Review: The Afghan Way Of War

The Afghan Way Of War

Robert Johnson’s The Afghan Way of War was an obvious buy for me based purely on its relevance to current events. I was expecting a concise military history of that country and got it. But I also got more. The “more” had a few rough spots but was mostly good. As the book was published in 2011, it does not contain the decade that saw massive changes in the war even before the fall of Kabul. But that’s not it’s fault. Anyway, this was an interesting book, and not just because of its subject matter.

From the get go, the book wants to avoid and debunk “Orientalist” stereotypes. Because of this, at times it can get a little too “argumentative”, for lack of a better word. There are some passages that remind me of Stephen Biddle’s Nonstate Warfare in terms of being a little too focused on going “Well, these sources are wrong”. But only a few, and they aren’t deal breakers by any means. That the book succeeds at achieving its goal helps a lot.

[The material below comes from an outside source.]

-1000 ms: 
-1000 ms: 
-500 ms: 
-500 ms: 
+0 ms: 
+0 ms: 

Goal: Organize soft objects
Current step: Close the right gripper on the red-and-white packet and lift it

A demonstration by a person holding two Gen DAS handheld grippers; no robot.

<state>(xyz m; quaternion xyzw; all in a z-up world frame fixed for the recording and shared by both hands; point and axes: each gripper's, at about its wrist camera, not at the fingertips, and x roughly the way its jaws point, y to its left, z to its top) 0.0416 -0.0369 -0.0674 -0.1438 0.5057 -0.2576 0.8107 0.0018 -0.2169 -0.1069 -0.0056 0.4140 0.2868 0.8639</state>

And when The Afghan Way of War goes from being “argumentative” to “informative”, it works wonderfully. Johnson avoids not just the “idiot fanatic savage” stereotype, but also its cousin, the “cunning inscrutable super-warrior that the poor dumb lazy westerner cannot comprehend” that the likes of William Lind and H. John Poole like to trot out. The Afghans from the 1700s to the present are shown at their best and worst, never being truly dominant even in irregular warfare but always a threat.

One of the most fascinating and best written sections dealt with the Soviet war in the 1980s. The picture it paints of the mujaheddin there is not a flattering one. They come across as being substantially and massively flawed, and accomplishing as much as they did purely due to external support and the inherent advantages of irregular war on home ground.

Granted, its conclusions are not exactly shocking to anyone knowledgeable. Said conclusions amount to “a country known for poverty and disunity will have that manifest in its military and operations”. And it sometimes dives a little too deeply into supposed motivations (the “why”) when a deeper dive into operations (the “how” ) would have been, at least in my opinion, more useful.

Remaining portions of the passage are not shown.